Edward and Rose in their Hogan home 

Zoe Levitt, 
Consultant for Indigenous Community Enterprises (ICE), a Women's Earth Alliance Partner Organization

March 14th was a bright, windy day in Window Rock.  I waited outside the Navajo Nation Museum to meet Hazel James from Indigenous Community Enterprises (ICE) for the start of my site visit to gather photos and conduct interviews for their new website.  She had kindly offered to be my guide on a tour of several of ICE’s Elder Hogan Homes and Green Homes projects on the reservation. 

As we set out on the road, Hazel began to share with me some of the important elements of the traditional Hogan - a round dwelling structure that has significance for Navajo people who practice traditional religion.  “The sacredness of the Hogan is understood as the womb of mother Earth, with a fireplace at the center of the home representing the center of the four mountains, and the hole at the top of the dome conveying a connection to the universe” she explained.

It is with these sentiments in mind that ICE has developed a graceful solution to the contradicting land paradigms of the U.S. government and Navajo traditions. Yes, ICE was securing the right to build homes in line with Western concepts of land use via the homesite lease program, but they were building homes that connected generations--that stood as testaments to ability of the Nizhoni Dine culture to thrive in the face of forced assimilation.

Indeed, as the homeowners showed us, these elegant yet simple Hogan homes were strongly tied to people’s sense of dignity and self-sufficiency. An elderly couple we visited beamed recalling how the modern conveniences of their new home were critical for elderly people like themselves. Edward, 73, struggles with heart, kidney, and prostate problems and is blind in one eye.  Before receiving their ICE home, Edwards and his wife, Rose, were living in their daughters’ home without electricity or running water.  Due to his deteriorating health, Edward had several accidents slipping on steps while carrying wood and walking into doors because of the lack of light. Today Edward and Rose, receive many visitors stopping by to admire their home and find out who built it.  “It’s warm in the wintertime and it’s nice and cool in the summertime.  And I really like that the doors are wide, so if anyone has a wheelchair, you can go in and out very easily…You know, it’s just beautiful…We’re very, very blessed.”
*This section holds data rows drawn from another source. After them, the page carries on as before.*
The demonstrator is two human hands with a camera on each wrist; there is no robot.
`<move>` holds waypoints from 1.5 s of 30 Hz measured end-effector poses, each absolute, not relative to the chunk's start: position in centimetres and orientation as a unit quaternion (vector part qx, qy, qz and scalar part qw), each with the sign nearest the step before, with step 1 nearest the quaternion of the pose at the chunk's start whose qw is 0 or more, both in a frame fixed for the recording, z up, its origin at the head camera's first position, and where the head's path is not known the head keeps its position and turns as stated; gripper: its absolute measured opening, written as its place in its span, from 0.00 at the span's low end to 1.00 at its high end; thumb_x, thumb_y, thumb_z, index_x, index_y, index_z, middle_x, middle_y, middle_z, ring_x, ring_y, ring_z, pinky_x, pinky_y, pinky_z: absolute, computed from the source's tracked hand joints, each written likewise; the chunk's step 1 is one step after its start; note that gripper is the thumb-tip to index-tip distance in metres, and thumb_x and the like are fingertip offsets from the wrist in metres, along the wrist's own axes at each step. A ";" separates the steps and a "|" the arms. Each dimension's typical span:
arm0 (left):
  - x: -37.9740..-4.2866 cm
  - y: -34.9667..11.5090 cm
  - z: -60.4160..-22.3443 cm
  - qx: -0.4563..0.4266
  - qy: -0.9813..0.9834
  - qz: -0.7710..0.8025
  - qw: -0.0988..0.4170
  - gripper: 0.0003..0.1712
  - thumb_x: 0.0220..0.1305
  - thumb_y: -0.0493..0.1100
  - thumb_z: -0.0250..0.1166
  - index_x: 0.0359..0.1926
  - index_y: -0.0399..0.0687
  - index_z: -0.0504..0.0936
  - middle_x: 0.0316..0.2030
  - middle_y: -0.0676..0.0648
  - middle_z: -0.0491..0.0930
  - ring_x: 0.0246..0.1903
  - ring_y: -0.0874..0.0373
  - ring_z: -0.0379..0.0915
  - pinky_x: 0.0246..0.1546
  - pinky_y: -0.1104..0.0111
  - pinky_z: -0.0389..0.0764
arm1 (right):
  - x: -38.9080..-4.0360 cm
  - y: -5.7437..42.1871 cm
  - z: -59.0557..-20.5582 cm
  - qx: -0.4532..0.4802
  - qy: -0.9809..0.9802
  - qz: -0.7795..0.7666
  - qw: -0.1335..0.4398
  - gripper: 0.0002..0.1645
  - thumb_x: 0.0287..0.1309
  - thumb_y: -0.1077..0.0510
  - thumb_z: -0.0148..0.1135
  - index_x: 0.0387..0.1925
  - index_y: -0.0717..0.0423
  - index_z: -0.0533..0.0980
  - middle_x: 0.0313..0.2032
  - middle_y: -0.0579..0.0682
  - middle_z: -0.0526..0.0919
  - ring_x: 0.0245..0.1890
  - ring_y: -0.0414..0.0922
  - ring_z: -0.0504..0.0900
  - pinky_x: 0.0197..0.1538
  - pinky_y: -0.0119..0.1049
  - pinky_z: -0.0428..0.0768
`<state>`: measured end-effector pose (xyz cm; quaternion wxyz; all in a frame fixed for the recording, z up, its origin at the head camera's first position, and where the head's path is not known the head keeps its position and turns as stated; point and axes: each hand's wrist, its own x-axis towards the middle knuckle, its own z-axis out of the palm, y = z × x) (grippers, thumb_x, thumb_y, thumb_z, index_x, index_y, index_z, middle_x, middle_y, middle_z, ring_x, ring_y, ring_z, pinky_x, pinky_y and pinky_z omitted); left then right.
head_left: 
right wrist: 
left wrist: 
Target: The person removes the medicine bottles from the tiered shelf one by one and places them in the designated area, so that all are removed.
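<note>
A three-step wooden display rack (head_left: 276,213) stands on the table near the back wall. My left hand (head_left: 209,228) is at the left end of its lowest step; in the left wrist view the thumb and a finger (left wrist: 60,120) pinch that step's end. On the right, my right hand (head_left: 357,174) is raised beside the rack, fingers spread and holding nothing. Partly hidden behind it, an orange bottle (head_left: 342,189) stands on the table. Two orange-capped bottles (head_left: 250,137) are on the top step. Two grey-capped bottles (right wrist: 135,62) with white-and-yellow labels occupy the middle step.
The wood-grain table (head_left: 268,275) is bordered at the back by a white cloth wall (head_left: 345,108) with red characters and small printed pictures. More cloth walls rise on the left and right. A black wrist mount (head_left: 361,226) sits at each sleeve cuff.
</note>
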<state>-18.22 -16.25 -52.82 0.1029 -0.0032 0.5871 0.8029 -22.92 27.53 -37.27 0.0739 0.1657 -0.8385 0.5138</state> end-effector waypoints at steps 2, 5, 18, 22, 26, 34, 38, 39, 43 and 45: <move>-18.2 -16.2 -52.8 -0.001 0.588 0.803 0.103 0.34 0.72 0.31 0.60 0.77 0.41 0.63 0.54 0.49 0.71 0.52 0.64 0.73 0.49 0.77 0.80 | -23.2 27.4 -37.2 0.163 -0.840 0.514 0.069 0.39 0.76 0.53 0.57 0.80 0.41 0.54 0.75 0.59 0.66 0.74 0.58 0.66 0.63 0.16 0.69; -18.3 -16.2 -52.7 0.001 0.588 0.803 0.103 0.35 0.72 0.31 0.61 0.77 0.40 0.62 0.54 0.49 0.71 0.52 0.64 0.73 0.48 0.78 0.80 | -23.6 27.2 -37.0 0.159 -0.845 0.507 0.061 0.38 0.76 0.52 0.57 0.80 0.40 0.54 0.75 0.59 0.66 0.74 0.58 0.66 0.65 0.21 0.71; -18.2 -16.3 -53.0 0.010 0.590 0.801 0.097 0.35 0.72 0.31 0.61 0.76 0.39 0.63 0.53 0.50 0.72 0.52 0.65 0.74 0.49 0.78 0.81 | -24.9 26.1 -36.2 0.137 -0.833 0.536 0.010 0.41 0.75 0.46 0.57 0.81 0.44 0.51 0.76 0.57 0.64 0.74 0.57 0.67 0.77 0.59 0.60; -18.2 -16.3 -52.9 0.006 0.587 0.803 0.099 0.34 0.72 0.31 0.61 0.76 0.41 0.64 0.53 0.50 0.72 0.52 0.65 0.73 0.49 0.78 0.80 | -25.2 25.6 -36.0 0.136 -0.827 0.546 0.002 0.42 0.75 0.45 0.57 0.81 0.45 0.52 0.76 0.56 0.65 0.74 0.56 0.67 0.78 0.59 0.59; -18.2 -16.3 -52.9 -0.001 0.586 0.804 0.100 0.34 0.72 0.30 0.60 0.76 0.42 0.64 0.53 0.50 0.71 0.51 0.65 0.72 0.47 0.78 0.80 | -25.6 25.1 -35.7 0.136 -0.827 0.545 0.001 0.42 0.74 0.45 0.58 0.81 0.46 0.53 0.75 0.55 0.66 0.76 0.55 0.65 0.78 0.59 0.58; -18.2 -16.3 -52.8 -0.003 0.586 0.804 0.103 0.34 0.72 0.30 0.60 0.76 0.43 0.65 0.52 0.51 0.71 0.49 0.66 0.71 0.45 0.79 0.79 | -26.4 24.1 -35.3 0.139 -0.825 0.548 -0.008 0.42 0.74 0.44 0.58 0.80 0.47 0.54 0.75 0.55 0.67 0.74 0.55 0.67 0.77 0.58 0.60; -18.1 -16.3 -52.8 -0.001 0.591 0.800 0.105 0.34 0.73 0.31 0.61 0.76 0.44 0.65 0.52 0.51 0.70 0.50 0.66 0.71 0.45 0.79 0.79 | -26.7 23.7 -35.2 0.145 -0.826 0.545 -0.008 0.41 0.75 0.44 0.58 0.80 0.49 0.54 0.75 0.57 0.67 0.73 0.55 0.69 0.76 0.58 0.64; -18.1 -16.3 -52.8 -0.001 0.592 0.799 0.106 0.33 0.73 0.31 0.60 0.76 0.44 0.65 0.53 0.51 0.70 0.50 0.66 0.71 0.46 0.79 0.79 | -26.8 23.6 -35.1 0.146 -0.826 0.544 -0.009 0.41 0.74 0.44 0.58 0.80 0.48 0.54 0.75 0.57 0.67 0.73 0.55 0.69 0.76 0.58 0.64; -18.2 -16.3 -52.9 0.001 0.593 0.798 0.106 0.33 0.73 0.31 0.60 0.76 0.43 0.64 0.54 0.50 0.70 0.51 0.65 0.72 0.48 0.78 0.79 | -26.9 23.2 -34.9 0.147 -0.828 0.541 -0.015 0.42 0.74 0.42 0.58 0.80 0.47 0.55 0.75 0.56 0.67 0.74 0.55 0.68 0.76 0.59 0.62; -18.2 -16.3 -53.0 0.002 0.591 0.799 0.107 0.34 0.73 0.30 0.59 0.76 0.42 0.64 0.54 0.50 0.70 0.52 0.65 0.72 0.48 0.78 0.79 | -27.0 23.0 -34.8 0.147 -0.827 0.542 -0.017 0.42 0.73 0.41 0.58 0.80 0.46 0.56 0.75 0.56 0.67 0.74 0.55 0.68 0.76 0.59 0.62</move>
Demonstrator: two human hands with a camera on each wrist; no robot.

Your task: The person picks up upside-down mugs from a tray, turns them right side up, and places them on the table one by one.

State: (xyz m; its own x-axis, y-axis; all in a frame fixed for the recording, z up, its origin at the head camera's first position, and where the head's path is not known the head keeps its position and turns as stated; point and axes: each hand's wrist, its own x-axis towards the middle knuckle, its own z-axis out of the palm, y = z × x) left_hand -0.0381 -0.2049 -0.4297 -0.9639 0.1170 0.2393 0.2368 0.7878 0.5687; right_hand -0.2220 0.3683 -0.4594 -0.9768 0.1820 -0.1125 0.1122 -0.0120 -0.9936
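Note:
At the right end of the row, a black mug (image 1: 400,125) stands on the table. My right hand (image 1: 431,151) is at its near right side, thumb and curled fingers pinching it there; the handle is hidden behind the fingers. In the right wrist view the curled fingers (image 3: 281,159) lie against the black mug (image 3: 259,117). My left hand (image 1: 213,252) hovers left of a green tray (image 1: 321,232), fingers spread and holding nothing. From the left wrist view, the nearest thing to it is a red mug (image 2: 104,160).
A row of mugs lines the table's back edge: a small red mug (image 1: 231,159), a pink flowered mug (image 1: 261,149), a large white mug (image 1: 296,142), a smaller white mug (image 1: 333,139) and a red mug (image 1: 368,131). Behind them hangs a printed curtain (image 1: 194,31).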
In recent years, ICE has added another a “green” element to their building philosophy. For ICE, building “green” is about providing housing solutions that are economically practical and environmentally sustainable.  Two of the alternative materials they use, Strawbale and SIPs, or Structurally Insulated Panels, are highly energy efficient, which is particularly important in the Southwest’s desert climate. ICE has also equipped some of their homes farther off the infrastructure grid with solar panels and water cisterns to enable basic utilities in lieu of power lines and water pipes.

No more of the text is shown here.